AIM OF THE TASK: Report back every line in the data that includes the string "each".

━━━ DATASET EXCERPT

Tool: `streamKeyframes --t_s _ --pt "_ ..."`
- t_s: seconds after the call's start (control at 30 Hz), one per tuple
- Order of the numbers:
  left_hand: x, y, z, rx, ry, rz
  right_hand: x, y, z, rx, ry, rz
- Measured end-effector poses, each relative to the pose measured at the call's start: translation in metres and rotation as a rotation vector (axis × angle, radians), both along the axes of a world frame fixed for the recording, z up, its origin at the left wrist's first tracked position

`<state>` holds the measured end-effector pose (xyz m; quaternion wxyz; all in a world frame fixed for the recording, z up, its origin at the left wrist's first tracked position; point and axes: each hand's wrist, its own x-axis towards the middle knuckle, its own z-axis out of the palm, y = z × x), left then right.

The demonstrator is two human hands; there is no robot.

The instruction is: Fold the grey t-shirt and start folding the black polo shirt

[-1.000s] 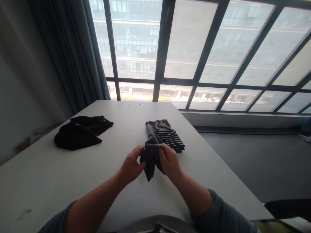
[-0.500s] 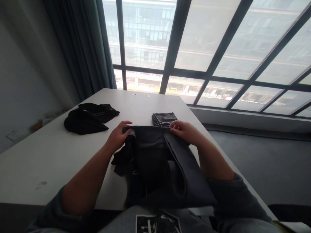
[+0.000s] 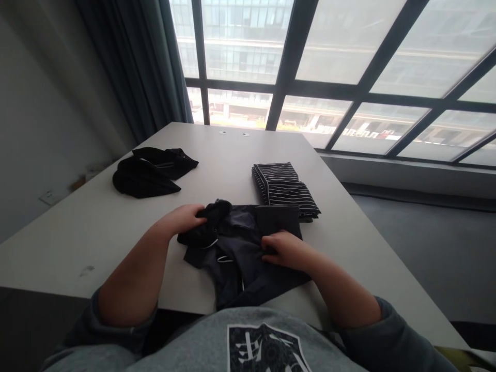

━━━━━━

ANSWER BELOW:
- Measured end-effector poses, each relative to the pose measured at the call's start: translation in metres and rotation as a rotation vector (axis × angle, radians), both along the axes of a world frame fixed for the recording, z up, its origin at the left wrist's first tracked position
`<state>` holds the measured end-effector pose (xyz m; quaternion wxyz; all in a world frame fixed for the recording, z up, its origin at the left wrist's first tracked position; point and axes: each hand's wrist, its own x-axis towards the middle knuckle, its own z-axis out of the palm, y = z × x), left then right.

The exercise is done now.